Second, why would you even want to value the field using the U.S. price of natural gas? This isn’t really like oil where it is a global commodity. It is much more difficult to transport natural gas therefore you get isolated markets. The U.S. is effectively an isolated market. We basically produce the same gas we consume. We also have a huge supply of it and tend to pay lower prices than most other parts of the world as a result. You would really want to use the LNG price as most likely Israel will be exporting much of this gas. This is a more difficult price to determine as much of the LNG that is currently sold is based on prices predetermined in long-term contracts entered into some years ago. Additionally, different areas use different benchmarks to base the LNG price off of. For example, some places the price of LNG floats based on the price of crude oil. Other places it floats based on the price of a local gas price (Henry Hub in the U.S.). Here is some good reading material on LNG pricing. That basic fact is that you can build in some premium for LNG over typical pipeline type gas, so it would be fair to project for the near-term future something like $8 / mcf as opposed to something like $5 / mcf U.S. produced gas.
Third, you are completely ignoring capital costs associated with the development of this field. Not only do they have to actually spend significant money building infrastructure to produce the gas, they will also have to spend significant money building an LNG liquefaction plant. Those are billions of dollars in cost you have ignored. This is a 125 square mile structure. They need to drill several more appraisal-type wells to even determine if the pay thickness is roughly uniform across the whole structure.
Fourth, you are ignoring the operating costs. Even once the wells are drilled and the infrastructure is in place and the LNG plant is built, it costs significant money to actually operate all of this. This will be a couple bucks per mcf at least.
Fifth, and maybe the most glaring, the country of Israel is not even the primary financial benefactor of this discovery. The field is owned by the following companies.
Those companies will reap the primary economic benefit. That doesn’t mean that Israel gets nothing. They have a royalty interest and they will receive tax revenue. The royalty interest is something like 12.5% (12.5% of revenues without expenses deducted) and the taxes will be something like 25% (of net profit after all expenses).
Finally, it is probably worth noting that the best case is that this field will be producing by 2016.
In other words, you may want to knock off a zero from your $160 - $320 billion estimates.
All of you are so off base it is getting ridiculous. This won’t make a blip on Russia’s stranglehold over the European gas market. If that’s the topic you are interested in discussing then start with evaluating the status of the European shale projects. Europe won’t be as reliant on Russia (and LNG imports from other countries) mainly because they will be producing their own gas, hopefully. They are learning from the U.S. the technology to develop the shale gas reserves under their own ground.

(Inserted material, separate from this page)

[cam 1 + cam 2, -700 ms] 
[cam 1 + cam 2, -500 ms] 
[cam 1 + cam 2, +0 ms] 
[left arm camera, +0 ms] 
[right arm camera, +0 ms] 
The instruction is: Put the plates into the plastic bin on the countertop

Take Poland for an example. They currently import almost all of their gas from Russia. Read this article from the Wall Street Journal, “U.S. Giants Bet on Shale Gas in Poland.”
[QUOTE=WSJ]
Geological research shows that a similar U-turn is possible in Poland, which may have enough shale gas to satisfy all of its gas demand for decades — or more.
At present, Europe’s gas industry is still divided into the western part, which relies heavily on imports from Algeria and its own production, and the eastern part, including Poland, mostly dependant on Russia’s Gazprom. A discovery of large shale gas deposits in Poland could diminish Gazprom’s importance in Central and Eastern Europe.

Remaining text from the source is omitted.